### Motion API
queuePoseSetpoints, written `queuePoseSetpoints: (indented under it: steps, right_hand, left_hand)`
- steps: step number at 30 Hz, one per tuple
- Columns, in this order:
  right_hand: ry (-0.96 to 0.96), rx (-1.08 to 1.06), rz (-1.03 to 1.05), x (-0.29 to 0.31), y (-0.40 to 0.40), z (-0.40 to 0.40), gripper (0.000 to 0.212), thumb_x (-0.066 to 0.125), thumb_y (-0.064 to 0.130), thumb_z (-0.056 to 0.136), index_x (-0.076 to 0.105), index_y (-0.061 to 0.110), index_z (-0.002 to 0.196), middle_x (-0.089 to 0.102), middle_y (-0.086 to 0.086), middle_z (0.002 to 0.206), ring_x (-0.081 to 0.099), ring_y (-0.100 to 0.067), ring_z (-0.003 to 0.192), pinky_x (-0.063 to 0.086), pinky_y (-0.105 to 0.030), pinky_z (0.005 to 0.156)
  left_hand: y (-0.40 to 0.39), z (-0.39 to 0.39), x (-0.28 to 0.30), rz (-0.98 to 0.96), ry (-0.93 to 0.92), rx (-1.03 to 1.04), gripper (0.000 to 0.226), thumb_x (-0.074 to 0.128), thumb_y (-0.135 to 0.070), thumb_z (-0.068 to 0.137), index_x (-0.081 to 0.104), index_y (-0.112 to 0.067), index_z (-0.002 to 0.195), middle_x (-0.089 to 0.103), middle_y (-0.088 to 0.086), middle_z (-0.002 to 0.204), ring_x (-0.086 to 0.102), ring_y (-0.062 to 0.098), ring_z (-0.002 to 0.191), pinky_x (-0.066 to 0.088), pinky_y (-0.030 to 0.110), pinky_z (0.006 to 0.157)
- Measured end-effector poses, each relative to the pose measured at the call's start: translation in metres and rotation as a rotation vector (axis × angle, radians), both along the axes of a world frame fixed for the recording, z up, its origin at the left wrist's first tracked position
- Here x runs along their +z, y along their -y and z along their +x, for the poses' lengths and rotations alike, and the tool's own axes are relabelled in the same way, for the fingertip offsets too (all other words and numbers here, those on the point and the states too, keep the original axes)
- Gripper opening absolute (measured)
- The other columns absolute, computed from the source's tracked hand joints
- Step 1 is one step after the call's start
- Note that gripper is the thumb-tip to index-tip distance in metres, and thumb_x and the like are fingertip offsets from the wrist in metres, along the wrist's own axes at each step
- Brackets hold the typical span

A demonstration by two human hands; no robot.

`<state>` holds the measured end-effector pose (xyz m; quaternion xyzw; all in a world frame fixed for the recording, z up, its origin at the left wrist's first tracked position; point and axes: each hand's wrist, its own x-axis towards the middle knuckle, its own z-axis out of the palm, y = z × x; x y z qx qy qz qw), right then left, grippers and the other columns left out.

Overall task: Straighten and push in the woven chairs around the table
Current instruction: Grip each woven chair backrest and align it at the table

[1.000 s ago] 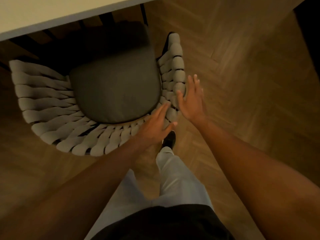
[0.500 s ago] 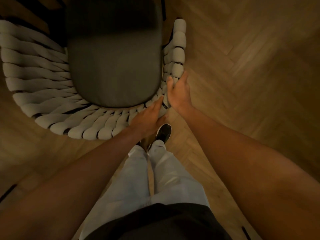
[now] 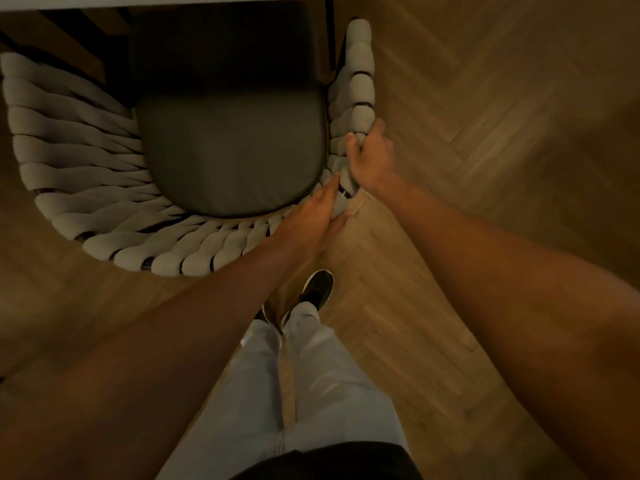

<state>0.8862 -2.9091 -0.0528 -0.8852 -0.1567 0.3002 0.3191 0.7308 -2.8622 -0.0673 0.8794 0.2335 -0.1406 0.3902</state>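
A woven chair (image 3: 104, 188) with pale padded straps round a dark seat cushion (image 3: 232, 154) stands below me, its front under the white table edge (image 3: 138, 0). My right hand (image 3: 370, 157) grips the right side of the woven rim, thumb inside and fingers outside. My left hand (image 3: 311, 213) holds the rim at the back right corner, fingers on top and thumb under the straps.
Herringbone wood floor (image 3: 485, 116) stretches to the right and behind the chair. My legs in pale trousers and a dark shoe (image 3: 317, 287) stand just behind the chair back. Dark chair legs show under the table at the upper left.
My right hand went from open beside the chair to gripping its right rim. The chair has slid forward, its seat front now under the table. I have stepped closer.
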Motion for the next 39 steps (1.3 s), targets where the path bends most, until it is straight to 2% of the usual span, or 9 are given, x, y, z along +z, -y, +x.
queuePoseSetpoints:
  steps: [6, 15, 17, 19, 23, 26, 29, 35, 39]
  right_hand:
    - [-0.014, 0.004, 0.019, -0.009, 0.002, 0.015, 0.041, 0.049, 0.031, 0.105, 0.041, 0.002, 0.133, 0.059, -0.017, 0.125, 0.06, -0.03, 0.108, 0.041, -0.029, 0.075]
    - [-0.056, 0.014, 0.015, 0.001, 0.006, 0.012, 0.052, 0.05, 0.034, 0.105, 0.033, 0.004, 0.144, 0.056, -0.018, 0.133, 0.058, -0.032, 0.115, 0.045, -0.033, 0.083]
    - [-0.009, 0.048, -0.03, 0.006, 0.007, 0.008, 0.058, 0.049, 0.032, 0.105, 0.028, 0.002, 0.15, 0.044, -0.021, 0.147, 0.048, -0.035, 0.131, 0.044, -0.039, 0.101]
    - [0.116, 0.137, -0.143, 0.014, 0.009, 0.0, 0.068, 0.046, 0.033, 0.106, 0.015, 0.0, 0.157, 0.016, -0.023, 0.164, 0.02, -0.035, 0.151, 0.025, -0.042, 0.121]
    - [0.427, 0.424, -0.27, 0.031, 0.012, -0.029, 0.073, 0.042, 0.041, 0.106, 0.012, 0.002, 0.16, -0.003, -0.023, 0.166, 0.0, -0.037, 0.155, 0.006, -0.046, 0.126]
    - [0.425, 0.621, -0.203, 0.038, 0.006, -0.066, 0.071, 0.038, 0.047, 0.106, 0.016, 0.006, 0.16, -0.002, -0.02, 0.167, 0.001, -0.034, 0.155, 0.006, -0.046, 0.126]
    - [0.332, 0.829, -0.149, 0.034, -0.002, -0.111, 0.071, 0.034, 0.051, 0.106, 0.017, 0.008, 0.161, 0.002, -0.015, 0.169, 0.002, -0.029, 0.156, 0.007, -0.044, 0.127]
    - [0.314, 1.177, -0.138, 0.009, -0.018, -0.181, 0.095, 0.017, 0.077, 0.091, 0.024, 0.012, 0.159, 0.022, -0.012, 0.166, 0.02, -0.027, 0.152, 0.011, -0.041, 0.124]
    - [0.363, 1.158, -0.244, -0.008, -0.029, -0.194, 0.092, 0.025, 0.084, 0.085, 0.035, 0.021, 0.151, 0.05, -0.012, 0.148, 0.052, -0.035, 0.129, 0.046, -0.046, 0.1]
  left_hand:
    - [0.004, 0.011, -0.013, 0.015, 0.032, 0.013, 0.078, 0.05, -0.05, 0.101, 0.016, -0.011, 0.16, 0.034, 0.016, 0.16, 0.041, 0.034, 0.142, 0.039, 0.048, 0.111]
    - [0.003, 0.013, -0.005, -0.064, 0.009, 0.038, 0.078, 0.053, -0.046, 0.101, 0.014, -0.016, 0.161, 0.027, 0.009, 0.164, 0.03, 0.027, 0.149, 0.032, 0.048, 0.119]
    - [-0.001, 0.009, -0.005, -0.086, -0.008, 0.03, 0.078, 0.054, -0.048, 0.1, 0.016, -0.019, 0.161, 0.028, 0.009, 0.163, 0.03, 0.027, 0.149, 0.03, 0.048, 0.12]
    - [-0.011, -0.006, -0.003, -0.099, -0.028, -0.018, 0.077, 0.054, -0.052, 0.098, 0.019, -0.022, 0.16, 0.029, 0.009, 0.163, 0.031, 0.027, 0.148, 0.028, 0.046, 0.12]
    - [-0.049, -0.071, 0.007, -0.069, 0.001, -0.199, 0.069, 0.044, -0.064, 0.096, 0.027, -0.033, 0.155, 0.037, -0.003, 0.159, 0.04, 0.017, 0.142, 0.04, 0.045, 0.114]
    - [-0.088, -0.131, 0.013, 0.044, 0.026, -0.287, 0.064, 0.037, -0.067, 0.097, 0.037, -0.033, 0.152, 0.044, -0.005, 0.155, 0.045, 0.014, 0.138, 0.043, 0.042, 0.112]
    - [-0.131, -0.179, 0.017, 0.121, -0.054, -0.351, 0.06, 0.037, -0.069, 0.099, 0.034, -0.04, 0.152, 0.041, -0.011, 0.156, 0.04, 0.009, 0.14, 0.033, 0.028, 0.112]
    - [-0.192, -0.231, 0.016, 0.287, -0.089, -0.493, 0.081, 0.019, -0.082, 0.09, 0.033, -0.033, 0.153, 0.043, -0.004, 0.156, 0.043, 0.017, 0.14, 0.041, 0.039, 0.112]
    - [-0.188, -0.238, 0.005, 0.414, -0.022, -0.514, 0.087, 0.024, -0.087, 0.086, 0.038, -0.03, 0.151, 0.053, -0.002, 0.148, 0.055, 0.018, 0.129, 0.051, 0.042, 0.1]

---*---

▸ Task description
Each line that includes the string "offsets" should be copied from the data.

▸ Exercise response
- Here x runs along their +z, y along their -y and z along their +x, for the poses' lengths and rotations alike, and the tool's own axes are relabelled in the same way, for the fingertip offsets too (all other words and numbers here, those on the point and the states too, keep the original axes)
- Note that gripper is the thumb-tip to index-tip distance in metres, and thumb_x and the like are fingertip offsets from the wrist in metres, along the wrist's own axes at each step

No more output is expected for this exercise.